Danışmanlığın üçüncü aşaması son aşamadır. Bir nesnede tanı koyduktan, akrabaları inceledikten, genetik riski belirlemek için genetik bir sorunu çözdükten sonra, genetikçi aileye erişilebilir bir biçimde genetik riskin anlamını veya doğum öncesi tanının özünü açıklar ve karar vermesine yardımcı olur. .

Spesifik genetik riski %5'e kadar düşük, %10'a kadar - artmış olarak kabul etmek gelenekseldir. hafif derece, %20'ye kadar - orta ve %20'nin üzerinde - yüksek. Artan hafif derece sınırlarının ötesine geçmeyen riski ihmal etmek ve daha fazla çocuk doğurma için bir kontrendikasyon olarak görmemek mümkündür. Sadece orta derecede bir genetik risk, aile risk altında olmak istemiyorsa, gebe kalmaya kontrendikasyon veya mevcut hamileliğin sonlandırılması için bir gösterge olarak kabul edilir.
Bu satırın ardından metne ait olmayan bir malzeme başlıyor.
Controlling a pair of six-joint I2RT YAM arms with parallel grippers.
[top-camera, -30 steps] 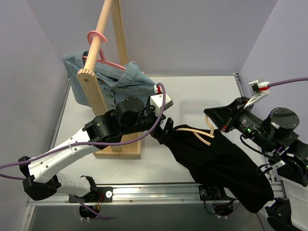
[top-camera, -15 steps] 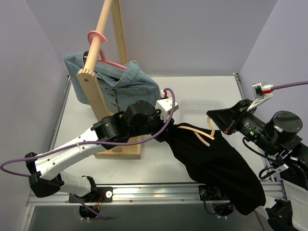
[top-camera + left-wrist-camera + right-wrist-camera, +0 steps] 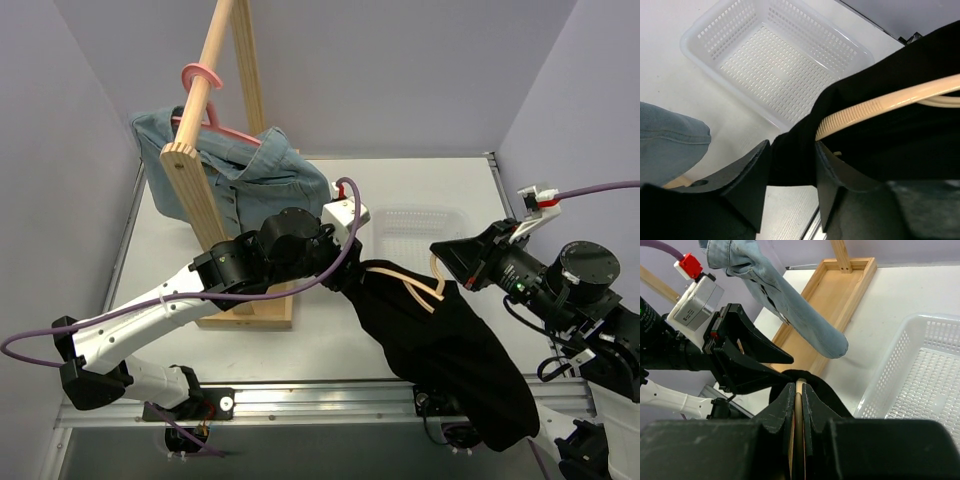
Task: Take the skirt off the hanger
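Note:
A black skirt hangs on a beige hanger held above the table between my two arms. My right gripper is shut on the hanger's neck; in the right wrist view the beige strip is pinched between its jaws. My left gripper is at the skirt's left end. In the left wrist view its jaws press a fold of the black skirt from both sides, just below the ribbed end of the hanger.
A white perforated basket sits on the table behind the skirt. A wooden rack stands at the left, with a denim garment on a pink hanger hung from its rod. Walls close in left, right and behind.
The left gripper moved right to the skirt's left end and closed on the fabric. The right arm shifted slightly and the skirt's hanging part swung a little left.

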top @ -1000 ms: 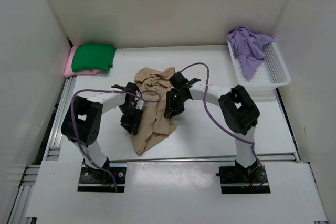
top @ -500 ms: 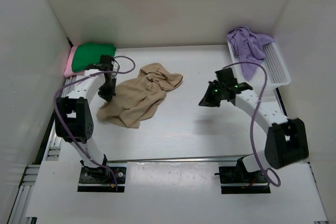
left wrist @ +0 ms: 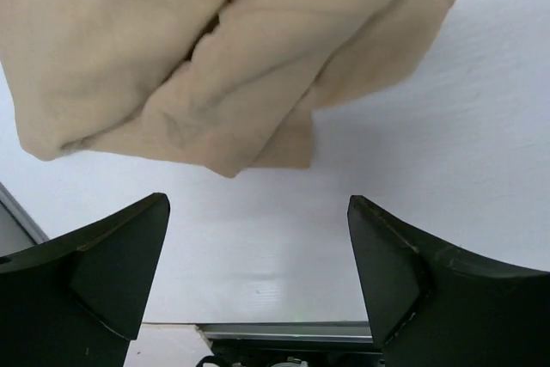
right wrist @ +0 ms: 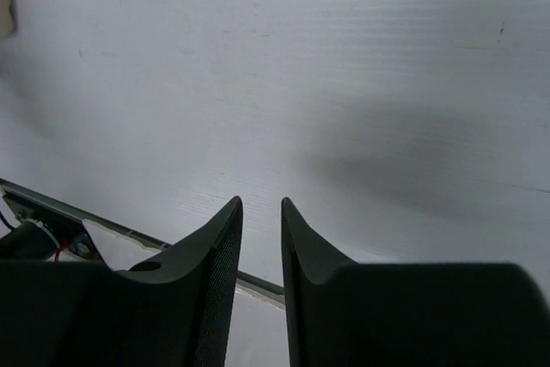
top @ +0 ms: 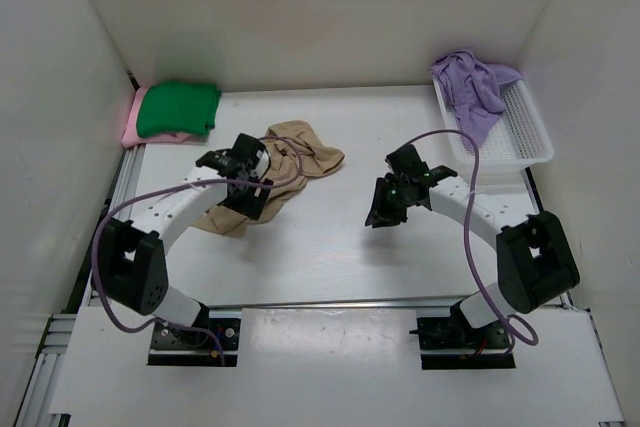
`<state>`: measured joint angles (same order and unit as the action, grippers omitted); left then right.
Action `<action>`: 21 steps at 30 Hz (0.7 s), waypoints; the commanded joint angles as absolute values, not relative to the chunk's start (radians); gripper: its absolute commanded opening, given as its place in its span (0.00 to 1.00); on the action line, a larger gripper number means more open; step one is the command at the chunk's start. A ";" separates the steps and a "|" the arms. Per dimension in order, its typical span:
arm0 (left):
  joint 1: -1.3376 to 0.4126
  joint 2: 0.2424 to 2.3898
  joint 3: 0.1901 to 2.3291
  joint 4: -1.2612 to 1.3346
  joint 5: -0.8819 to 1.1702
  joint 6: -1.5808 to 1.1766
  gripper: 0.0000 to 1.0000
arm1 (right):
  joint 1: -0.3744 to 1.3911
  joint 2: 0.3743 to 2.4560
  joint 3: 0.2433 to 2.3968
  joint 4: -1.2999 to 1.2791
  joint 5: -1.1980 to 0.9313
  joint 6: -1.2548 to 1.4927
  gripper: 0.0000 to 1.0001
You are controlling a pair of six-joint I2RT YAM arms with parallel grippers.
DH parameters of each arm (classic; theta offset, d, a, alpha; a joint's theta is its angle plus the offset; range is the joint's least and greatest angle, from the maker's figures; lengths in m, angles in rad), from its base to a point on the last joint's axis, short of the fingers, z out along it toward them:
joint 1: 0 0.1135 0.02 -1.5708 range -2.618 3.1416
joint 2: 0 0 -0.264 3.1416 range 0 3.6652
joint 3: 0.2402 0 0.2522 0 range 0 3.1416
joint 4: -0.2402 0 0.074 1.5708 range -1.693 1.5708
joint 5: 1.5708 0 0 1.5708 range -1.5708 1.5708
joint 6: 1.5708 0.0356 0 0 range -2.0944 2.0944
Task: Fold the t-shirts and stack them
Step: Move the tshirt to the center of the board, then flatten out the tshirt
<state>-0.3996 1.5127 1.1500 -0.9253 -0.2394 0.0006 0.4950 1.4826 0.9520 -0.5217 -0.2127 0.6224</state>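
Observation:
The tan t-shirt (top: 283, 169) lies crumpled left of the table's middle; in the left wrist view the same tan t-shirt (left wrist: 232, 58) fills the top. My left gripper (top: 250, 203) hovers at its near edge, open wide (left wrist: 258, 217), with nothing between the fingers (left wrist: 112, 272). My right gripper (top: 382, 213) hangs over bare table right of the middle, apart from the shirt; its fingers (right wrist: 215, 264) stand a narrow gap apart (right wrist: 262, 205) and hold nothing. A folded dark green t-shirt (top: 178, 109) rests on a pink t-shirt (top: 133, 127) at the far left. The lavender t-shirt (top: 472, 89) is heaped in the basket.
A white mesh basket (top: 525, 139) stands at the far right against the wall. White walls close in the left, back and right sides. A metal rail (top: 400, 300) runs along the table's near edge.
My left gripper let go of the tan shirt, opened wide and moved toward the centre. The shirt now lies more bunched. My right arm swung in toward the middle, its jaws parting slightly.

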 commanded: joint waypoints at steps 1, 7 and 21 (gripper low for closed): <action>-0.443 1.483 1.051 -0.813 -0.371 0.000 0.96 | 0.521 1.503 0.979 -0.514 -0.201 0.632 0.29; -0.443 1.666 1.080 -0.738 -0.589 0.000 0.91 | 0.540 1.513 0.979 -0.514 -0.192 0.632 0.29; -0.434 1.678 1.113 -0.853 -0.456 0.000 0.10 | 0.540 1.465 0.951 -0.514 -0.152 0.641 0.31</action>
<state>-0.4404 1.7267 1.0595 -0.8089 -0.4812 0.0029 0.5381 1.5040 0.9516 -0.5213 -0.1703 0.6384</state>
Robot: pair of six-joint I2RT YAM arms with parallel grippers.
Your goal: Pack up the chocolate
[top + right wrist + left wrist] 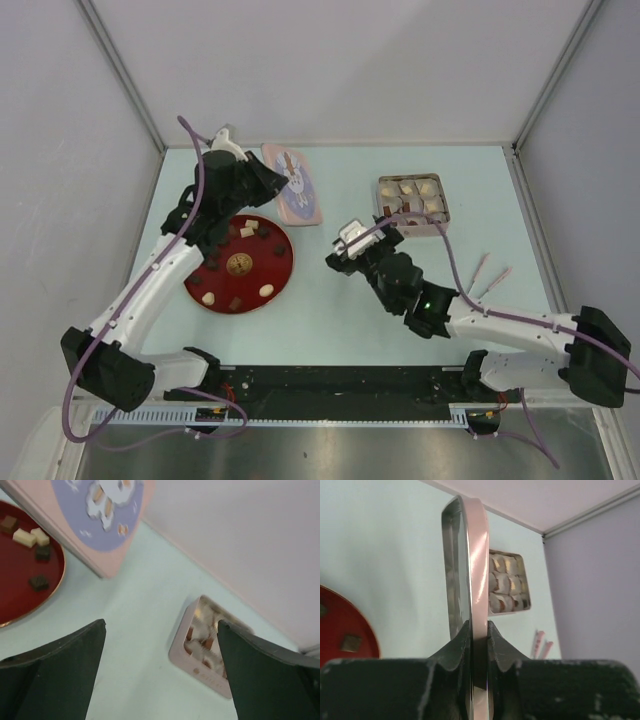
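Observation:
Several pieces of chocolate (246, 231), cream and dark, lie on the red plate (215, 282) at the left. More chocolate sits in paper cups inside the pink box (412, 203) at the back right. My left gripper (268, 180) is shut on the edge of the pink lid (298, 190). In the left wrist view the lid (477, 570) stands edge-on between the pinching jaws of the left gripper (479, 630). My right gripper (360, 250) hangs open and empty over the table between plate and box. Its wrist view shows the open right gripper (162, 622), the box (180, 652) and plate chocolate (25, 537).
Thin pink tongs (490, 278) lie on the table right of the box, also visible as tongs (542, 644) in the left wrist view. White walls enclose the table on three sides. The arm bases stand on a black rail along the near edge.

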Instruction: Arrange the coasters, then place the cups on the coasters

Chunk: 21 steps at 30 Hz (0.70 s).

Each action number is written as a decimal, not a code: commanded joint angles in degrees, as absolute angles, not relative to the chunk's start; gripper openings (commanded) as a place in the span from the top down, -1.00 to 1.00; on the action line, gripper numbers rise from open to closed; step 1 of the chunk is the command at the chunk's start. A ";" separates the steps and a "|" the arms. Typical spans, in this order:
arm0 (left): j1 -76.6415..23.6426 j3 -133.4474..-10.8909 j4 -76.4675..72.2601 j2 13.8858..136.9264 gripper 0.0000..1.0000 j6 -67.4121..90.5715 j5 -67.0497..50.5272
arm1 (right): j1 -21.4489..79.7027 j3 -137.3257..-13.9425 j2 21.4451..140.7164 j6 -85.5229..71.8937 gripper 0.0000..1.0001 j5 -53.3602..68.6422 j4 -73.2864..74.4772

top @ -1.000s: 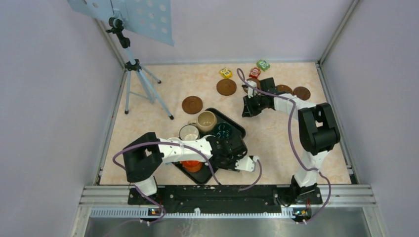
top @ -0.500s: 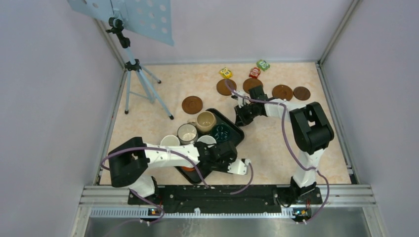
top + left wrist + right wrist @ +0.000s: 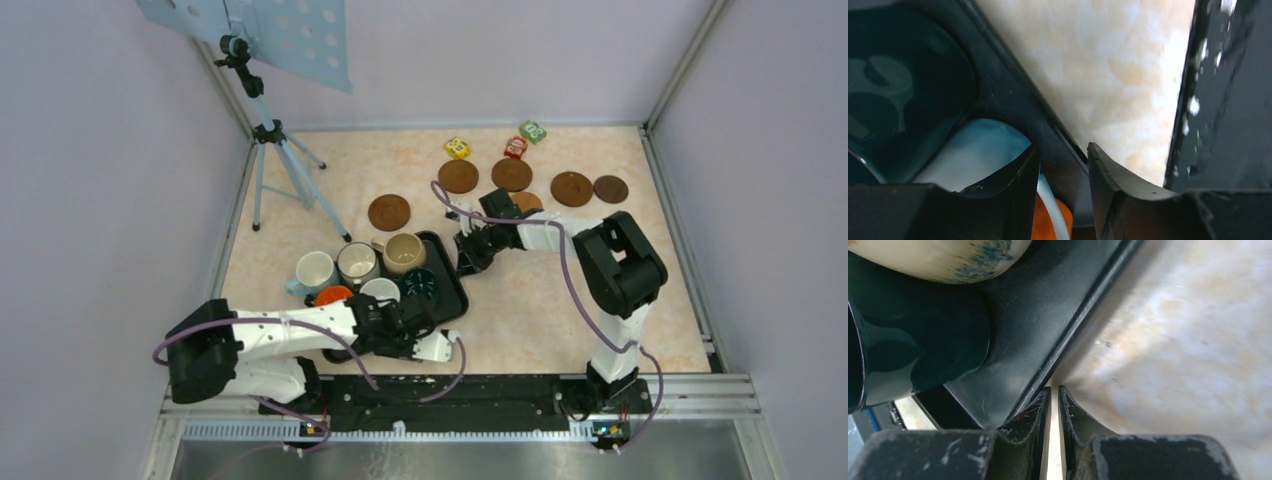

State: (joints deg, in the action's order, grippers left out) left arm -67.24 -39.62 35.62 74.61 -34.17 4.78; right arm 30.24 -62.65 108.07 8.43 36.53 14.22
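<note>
Nearest: left gripper (image 3: 1060,159), one finger inside and one outside the near rim of the black tray (image 3: 447,278). Jaws parted only by the thickness of that rim and pressed on it from both sides, so by judgement holding the tray.

Just behind the rim, on the tray: orange cup (image 3: 333,296), white cup (image 3: 380,290), dark green cup (image 3: 420,283). A little farther: dark-rimmed cup (image 3: 357,263) and beige cup (image 3: 403,252). Leftmost, blue-handled cup (image 3: 315,270); on the tray or beside it, cannot tell. Long axis of the tray running from near left to far right.

At the far right edge of the tray: right gripper (image 3: 1054,390), closed to a thin slit, nothing seen between the fingers, one fingertip touching the rim.

Farther: coasters (image 3: 458,176) flat on the table in a loose row along the far side, well apart from the cups. Lone coaster (image 3: 389,211) just beyond the beige cup, near a leg of the tripod (image 3: 270,140). Half-hidden coaster (image 3: 527,202) just beside the right arm. Behind the row, small colored blocks (image 3: 457,148).

By judgement: coasters lying far and right of both grippers, right arm clearly nearer to them, left arm nearer to the cups. Round and thin, so no preferred grasp axis. Open table right of the tray; tight only by the tripod leg and the blocks.
</note>
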 commanded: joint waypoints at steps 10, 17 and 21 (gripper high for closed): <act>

Sosyal açıdan bakıldığında, genel olarak genetik danışmanlığın amacı, insan popülasyonlarındaki patolojik genlerin sıklığını azaltmaktır ve özel bir konsültasyonun amacı, ailenin çocuk doğurma olasılığına karar vermesine yardımcı olmaktır. Genetik danışmanlığın yaygın olarak kullanılmaya başlanmasıyla, kalıtsal hastalıkların sıklığında ve özellikle çocuklar arasında ölüm oranlarında bir miktar azalma sağlanabilir. Bununla birlikte, tıbbi genetik danışmanlık sonucunda popülasyonlarda şiddetli baskın hastalıkların sıklığının azalması önemli olmayacaktır, çünkü bunların %80-90'ı yeni mutasyonlardır.

Tıbbi genetik danışmanlığın etkinliği, danışmanların aldıkları bilgileri ne ölçüde anladıklarına bağlıdır. Aynı zamanda, ülkedeki hamileliğin sona ermesi, hastaların refahı vb. ile ilgili yasal yasaların niteliğine de bağlıdır.